An exact copy is needed of the lines in the entries below from the line with "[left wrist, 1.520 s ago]" up to and including the line with "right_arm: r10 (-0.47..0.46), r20", and of nothing else. Leave the pictures out.

Source records:

>>>

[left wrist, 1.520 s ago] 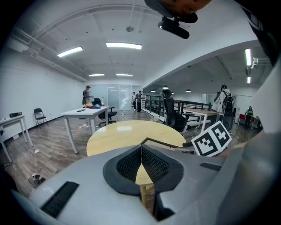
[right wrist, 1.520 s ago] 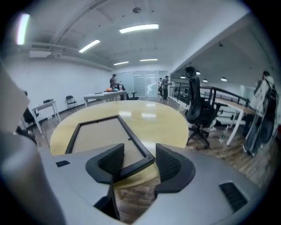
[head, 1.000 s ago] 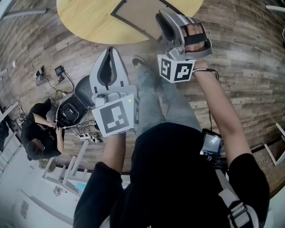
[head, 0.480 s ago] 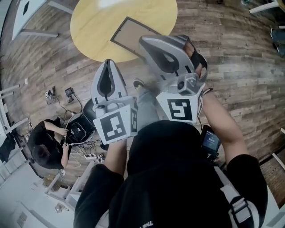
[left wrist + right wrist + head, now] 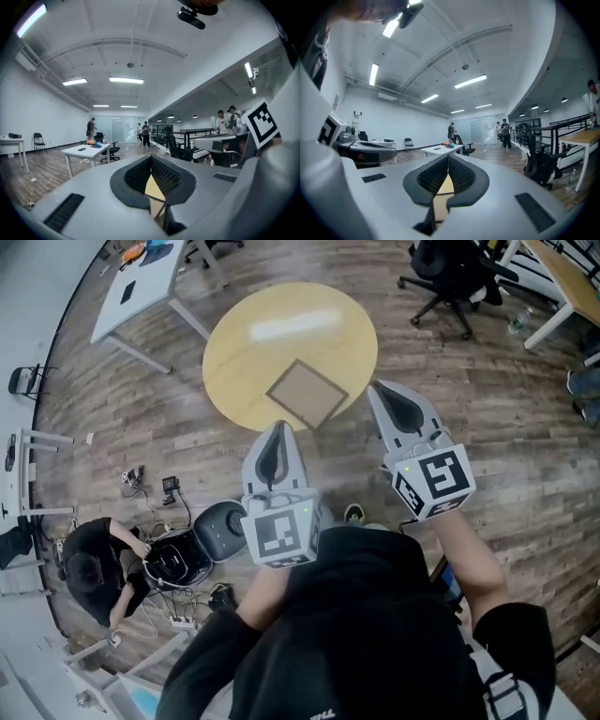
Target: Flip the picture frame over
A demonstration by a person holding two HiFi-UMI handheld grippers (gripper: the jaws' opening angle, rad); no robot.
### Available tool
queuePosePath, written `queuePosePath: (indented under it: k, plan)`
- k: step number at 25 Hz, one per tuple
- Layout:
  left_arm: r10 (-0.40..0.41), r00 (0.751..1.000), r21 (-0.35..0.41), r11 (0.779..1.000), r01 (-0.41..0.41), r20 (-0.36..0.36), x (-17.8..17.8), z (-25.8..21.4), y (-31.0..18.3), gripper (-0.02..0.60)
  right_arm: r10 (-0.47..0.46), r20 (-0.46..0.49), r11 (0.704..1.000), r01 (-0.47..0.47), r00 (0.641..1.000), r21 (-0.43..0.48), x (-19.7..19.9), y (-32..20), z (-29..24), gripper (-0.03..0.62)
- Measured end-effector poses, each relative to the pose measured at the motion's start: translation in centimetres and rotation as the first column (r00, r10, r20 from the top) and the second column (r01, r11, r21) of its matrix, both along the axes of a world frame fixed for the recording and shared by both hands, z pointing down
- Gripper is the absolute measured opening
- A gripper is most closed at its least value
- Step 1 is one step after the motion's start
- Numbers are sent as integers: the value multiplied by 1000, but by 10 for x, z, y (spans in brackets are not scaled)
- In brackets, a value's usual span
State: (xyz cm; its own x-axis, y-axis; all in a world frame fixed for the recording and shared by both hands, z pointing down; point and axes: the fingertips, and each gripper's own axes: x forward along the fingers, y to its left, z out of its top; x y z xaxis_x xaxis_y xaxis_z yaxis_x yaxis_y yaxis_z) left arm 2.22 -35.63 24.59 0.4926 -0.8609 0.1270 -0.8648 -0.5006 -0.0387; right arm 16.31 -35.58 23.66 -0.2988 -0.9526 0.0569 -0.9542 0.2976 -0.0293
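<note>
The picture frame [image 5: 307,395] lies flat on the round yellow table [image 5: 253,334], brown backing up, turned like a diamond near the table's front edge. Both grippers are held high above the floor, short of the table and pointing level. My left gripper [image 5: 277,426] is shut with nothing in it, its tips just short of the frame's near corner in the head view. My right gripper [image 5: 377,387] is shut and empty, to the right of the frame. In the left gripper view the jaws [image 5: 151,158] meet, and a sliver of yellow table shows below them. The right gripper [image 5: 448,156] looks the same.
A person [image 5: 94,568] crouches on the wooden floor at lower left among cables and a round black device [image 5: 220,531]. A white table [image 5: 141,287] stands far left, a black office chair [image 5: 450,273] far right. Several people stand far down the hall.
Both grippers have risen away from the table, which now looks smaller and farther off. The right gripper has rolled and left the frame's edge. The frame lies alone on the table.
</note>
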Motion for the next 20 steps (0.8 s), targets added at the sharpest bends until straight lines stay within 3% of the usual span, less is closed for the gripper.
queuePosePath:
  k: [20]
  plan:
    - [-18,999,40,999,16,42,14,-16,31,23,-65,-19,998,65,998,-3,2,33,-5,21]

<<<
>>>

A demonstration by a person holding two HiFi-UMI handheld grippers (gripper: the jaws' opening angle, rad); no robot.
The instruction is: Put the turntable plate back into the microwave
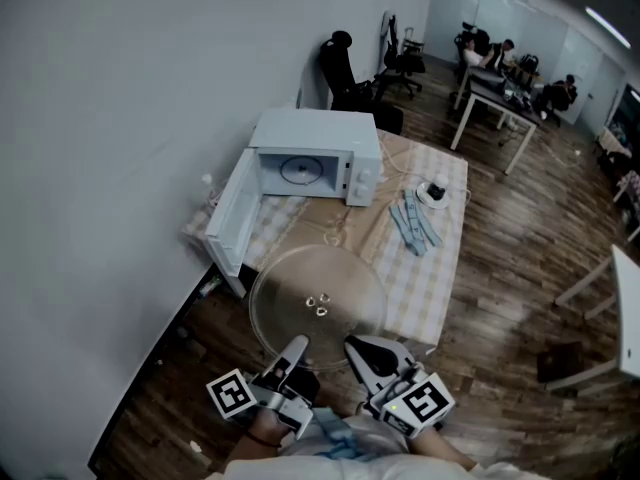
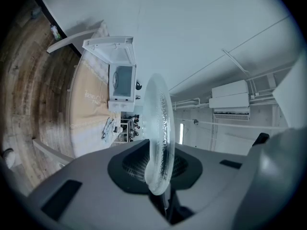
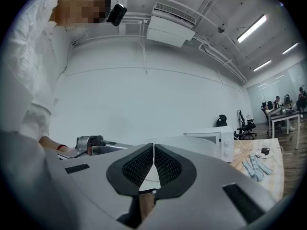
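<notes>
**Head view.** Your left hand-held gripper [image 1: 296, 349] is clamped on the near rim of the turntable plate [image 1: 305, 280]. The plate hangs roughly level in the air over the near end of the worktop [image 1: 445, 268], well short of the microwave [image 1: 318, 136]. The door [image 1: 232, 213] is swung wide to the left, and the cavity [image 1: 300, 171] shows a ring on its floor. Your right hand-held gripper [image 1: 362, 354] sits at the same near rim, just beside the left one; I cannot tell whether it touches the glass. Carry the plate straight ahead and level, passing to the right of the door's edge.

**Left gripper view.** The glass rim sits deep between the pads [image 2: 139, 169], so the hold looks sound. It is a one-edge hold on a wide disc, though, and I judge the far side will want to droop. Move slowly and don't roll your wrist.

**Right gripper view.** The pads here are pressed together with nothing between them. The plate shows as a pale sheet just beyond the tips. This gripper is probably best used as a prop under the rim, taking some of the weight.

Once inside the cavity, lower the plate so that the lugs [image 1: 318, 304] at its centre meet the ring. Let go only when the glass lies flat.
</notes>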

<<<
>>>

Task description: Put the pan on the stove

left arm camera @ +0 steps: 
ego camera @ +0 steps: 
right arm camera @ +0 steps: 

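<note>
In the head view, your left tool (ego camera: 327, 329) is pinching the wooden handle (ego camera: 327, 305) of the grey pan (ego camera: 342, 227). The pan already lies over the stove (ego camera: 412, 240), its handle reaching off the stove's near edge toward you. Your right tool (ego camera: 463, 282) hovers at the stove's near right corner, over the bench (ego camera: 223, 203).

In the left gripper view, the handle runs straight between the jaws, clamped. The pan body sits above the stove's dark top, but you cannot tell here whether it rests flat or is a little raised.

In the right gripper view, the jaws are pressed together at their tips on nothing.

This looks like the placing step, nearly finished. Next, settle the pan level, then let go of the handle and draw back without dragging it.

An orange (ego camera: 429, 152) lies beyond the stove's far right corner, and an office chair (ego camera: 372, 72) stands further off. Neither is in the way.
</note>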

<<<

### [RESPONSE FOR THIS EXERCISE]
[left wrist, 1.520 s ago] 
[right wrist, 1.520 s ago] 
[head, 1.000 s ago] 
[head, 0.480 s ago] 
[left wrist + right wrist + head, now] 
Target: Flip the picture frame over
A demonstration by a person holding two HiFi-UMI handheld grippers (gripper: the jaws' opening angle, rad); no robot.
### Available tool
queuePosePath, written `queuePosePath: (indented under it: k, plan)`
- k: step number at 25 Hz, one per tuple
- Layout:
  left_arm: r10 (-0.40..0.41), r00 (0.751..1.000), r21 (-0.35..0.41), r11 (0.779..1.000), r01 (-0.41..0.41), r20 (-0.36..0.36), x (-17.8..17.8), z (-25.8..21.4), y (-31.0..18.3), gripper (-0.02..0.60)
  right_arm: r10 (-0.47..0.46), r20 (-0.46..0.49), r11 (0.704..1.000), r01 (-0.47..0.47), r00 (0.641..1.000), r21 (-0.43..0.48), x (-19.7..19.9), y (-32..20), z (-29..24), gripper (-0.03..0.62)

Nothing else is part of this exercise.